• Exercise goal: Locate the line with "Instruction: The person" in the material. Copy that line and each one after it, through the last, exactly and with nothing else.

• Given information:
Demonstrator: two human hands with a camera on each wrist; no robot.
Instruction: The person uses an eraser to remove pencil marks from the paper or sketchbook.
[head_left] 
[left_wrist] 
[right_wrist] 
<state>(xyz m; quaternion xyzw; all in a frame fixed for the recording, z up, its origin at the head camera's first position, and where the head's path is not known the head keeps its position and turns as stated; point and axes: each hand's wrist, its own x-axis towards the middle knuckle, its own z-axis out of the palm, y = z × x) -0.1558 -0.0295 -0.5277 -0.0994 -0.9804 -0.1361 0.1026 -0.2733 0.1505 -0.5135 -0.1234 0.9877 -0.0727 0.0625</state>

• Reply to the exercise:
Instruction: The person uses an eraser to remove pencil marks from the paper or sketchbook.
[head_left] 
[left_wrist] 
[right_wrist] 
<state>(xyz m; quaternion xyzw; all in a frame fixed for the recording, z up, its origin at the head camera's first position, and where the head's path is not known the head keeps its position and turns as stated; point and axes: each hand's wrist, its own x-axis towards the middle knuckle, its own z-axis out of the palm, y = z × x) -0.1558 -0.0295 -0.5277 -0.0994 -0.9804 -0.1361 0.1026 -0.2733 0.1505 -0.5135 -0.1234 0.9877 -0.0727 0.0625</state>

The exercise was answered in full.